What if you could find anything in a huge list in just a few steps instead of searching forever?
Why Binary Search and What Sorted Order Gives You in DSA Go - The Real Reason
Imagine you have a huge phone book with thousands of names, and you want to find one person's phone number.
If you look at each name one by one from the start, it will take a very long time.
Searching one by one is slow and tiring.
It's easy to lose your place or make mistakes.
It wastes a lot of time, especially when the list is very long.
Binary search uses the fact that the list is sorted to jump quickly to the middle and decide which half to search next.
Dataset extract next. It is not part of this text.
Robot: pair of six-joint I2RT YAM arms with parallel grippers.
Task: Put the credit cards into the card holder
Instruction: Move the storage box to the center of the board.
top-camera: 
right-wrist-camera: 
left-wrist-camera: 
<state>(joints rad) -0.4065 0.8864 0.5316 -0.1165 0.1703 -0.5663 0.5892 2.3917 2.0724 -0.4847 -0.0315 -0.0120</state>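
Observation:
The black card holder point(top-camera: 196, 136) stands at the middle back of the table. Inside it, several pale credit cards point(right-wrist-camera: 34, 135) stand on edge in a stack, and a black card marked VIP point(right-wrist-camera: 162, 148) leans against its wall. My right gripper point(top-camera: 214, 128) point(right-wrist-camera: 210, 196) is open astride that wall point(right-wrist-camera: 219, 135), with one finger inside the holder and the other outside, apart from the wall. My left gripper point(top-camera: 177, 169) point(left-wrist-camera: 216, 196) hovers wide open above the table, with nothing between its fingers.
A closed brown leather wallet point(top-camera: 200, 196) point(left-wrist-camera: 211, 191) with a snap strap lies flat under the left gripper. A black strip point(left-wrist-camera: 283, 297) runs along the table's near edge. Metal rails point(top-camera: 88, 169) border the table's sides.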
This way, it cuts the search area in half each time, finding the item very fast.
for i := 0; i < len(list); i++ { if list[i] == target { return i } } return -1
low, high := 0, len(list)-1 for low <= high { mid := (low + high) / 2 if list[mid] == target { return mid } else if list[mid] < target { low = mid + 1 } else { high = mid - 1 } } return -1
It lets you find items in huge sorted lists very quickly, saving time and effort.
When you search for a word in a dictionary, you don't read every word; you jump to the middle, then left or right, quickly finding the word.
Manual search checks every item, which is slow for big lists.
Binary search uses sorted order to cut search time drastically.
Sorted order is key to making binary search work efficiently.